Na verdade, a França necessita de uma ruptura da ruptura, que não se limite à pausa já anunciada pelo presidente, imediatamente antes das regionais, para finais de 2011, mas pelo contrário, uma forte aceleração, imediata e irreversível. Não com o objectivo de aplicar em marcha forçada o programa do candidato Sarkozy, desvalorizado de forma irremediável pela crise, mas tendo em vista a execução das reformas mais essenciais. A das pensões e dos custos sociais, antes de mais nada: que a franqueza dos debates salve finalmente o sistema francês de uma vez por todas ! A das finanças públicas, logo a seguir: que a verdade dos números seja a base de novo rigor consensual, com sacrifícios suportados por todos, de forma equilibrada ! A do ensino, enfim: que o mais essencial de todos os serviços públicos torne a ter brilho, ambições, disciplina, responsabilidades e meios materiais !

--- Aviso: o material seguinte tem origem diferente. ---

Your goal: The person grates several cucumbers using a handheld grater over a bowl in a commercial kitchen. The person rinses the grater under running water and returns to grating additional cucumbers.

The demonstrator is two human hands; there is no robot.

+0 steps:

Geralmente surdo face às cóleras do povo francês, saberá Nicolas Sarkozy escutar os novos profetas, que lhe dirão como inventar a França de 2012, em vez de reencontrar a de 2007 ? Infelizmente, o presidente não estima muito os que pensam de maneira diferente. Procura convencê-los em vez de tentar compreendê-los. Não gosta de se complementar, gosta que com ele concordem. Detesta mudar, prefere mudar as coisas.
Houve uma época em que também a esquerda queria mudar as coisas -e até mesmo a vida. Despida das suas ilusões, curtida pelas derrotas, ainda não conseguiu concluir a lenta mutação, iniciada após o desastre eleitoral de 2002. Se a marcha triunfal de domingo passado lhe der a audácia necessária, a esquerda pode agora convencer o povo de que está finalmente preparada para governar de novo. Para isso, tem de escolher o mais rapidamente possível, em todo o caso antes da próxima primavera, um candidato ou uma candidata, que poderá finalmente pintar um projecto para a França que não seja a aguarela baça das sínteses de congressos, ou das alianças tímidas das colectividades locais. Um projecto debatido antes das eleições primárias, será certamente uma sopa morna. As eleições primárias antes da redacção do programa, serão a garantia de um prato saboroso, picante e de sustância.
Porque a época é de urgências, cada um dos campos deve acelerar as suas actividades. Mudar depressa, mais depressa ! Tanto para a direita como para a esquerda já não é sem tempo. Porque, para a França, se calhar até já é demasiado tarde."